Continuing with the differences, we find that the fan is also different; while the CV750 model has a 120mm fan, the CX750M has a 140mm fan, which means that the latter will have better cooling and will be quieter, even though neither of them have hybrid fan technology (Zero RPM) that allows it to turn off when the source is not being subjected to a lot of load to reduce the noise emitted.
In view of this, however, we find an advantage in favor of the CV750 that has been losing in everything so far, and that is that it is relatively smaller and therefore will be more compatible with boxes that have little space. This font is just 125mm long by 160mm on the CX7650M, making it practically a font SFX-L in terms of size and it will be much easier to install in small boxes.
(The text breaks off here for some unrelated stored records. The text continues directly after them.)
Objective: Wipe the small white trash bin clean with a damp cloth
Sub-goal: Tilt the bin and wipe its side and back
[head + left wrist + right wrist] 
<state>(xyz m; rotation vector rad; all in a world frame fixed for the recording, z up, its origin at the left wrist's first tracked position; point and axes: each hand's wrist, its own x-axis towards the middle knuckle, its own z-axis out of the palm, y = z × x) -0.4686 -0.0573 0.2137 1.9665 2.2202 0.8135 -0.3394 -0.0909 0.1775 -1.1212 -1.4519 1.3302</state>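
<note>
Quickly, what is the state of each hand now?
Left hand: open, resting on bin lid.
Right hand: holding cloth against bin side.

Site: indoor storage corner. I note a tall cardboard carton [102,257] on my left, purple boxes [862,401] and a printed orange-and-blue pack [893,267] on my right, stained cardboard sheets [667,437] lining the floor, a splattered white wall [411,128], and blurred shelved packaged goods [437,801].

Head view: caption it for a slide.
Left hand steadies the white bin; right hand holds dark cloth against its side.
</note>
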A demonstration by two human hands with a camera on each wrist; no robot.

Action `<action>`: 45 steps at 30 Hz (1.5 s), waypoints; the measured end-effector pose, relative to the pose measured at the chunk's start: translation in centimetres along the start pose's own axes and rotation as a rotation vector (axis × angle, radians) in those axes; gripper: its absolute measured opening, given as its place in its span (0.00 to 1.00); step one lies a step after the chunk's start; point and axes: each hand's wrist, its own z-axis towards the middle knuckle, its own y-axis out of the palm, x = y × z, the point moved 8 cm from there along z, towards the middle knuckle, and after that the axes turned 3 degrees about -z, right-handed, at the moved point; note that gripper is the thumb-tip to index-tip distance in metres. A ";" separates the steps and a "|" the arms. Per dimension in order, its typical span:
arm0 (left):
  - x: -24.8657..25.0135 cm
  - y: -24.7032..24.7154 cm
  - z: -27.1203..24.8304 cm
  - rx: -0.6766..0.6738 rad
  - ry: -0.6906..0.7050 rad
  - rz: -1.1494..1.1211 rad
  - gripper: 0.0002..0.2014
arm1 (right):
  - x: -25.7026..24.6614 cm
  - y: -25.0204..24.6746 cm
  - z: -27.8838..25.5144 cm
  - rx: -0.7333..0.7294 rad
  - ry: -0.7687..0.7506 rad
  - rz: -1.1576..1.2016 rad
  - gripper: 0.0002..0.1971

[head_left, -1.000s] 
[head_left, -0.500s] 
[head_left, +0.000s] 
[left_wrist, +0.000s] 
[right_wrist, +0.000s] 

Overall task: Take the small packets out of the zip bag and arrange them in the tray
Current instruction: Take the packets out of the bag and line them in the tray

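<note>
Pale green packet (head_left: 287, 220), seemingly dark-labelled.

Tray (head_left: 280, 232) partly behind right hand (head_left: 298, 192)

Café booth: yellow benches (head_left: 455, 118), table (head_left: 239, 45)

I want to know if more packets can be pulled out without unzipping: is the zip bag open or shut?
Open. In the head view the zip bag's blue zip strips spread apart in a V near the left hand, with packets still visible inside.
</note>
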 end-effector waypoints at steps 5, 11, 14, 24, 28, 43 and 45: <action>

Apart from everything we have already mentioned, we do not find major differences between one source and another, obviously leaving aside the price because there is a difference of 25 euros between one and the other, which leads us to the next section of this article that you can read below.
Is it worth paying more for the semi modular model?
As we have seen in the technical comparison, the Corsair CX750M is a far superior model to the CV750 despite the fact that both have the same power and even the same efficiency certification. Semi-modular cabling is certainly an advantage over fixed cabling (although it is true that the most desirable would have been cabling 100% modular), but the fact that almost all cables are flat is a plus that we can’t overlook either.
In addition to that, the CX750M is a source that supports a more modern ATX standard, has a greater number of connectors and also supports multi-GPU configurations, which the CV750 cannot boast of. As if this were not enough, the CX750M is backed by a 5-year manufacturer’s warranty compared to 3 years for the other model, which will also provide additional peace of mind to the user.
In short, the CX750M is “much more source” and really, with a price difference of about 25 euros, it is worth and much worth opting for this model because it is remarkably superior, and will give the user greater comfort, versatility, compatibility and even peace of mind if we take into account the two additional years of warranty that it carries.
So our verdict is that yes, the price difference is worth paying, but not just for the semi-modular cabling but for that in combination with all the other benefits that this power supply offers. In addition, already put in sources that are around 100 euros, 25 euros is not that they make a huge economic difference and more if you are looking for the quality guarantee that a manufacturer like Corsair gives.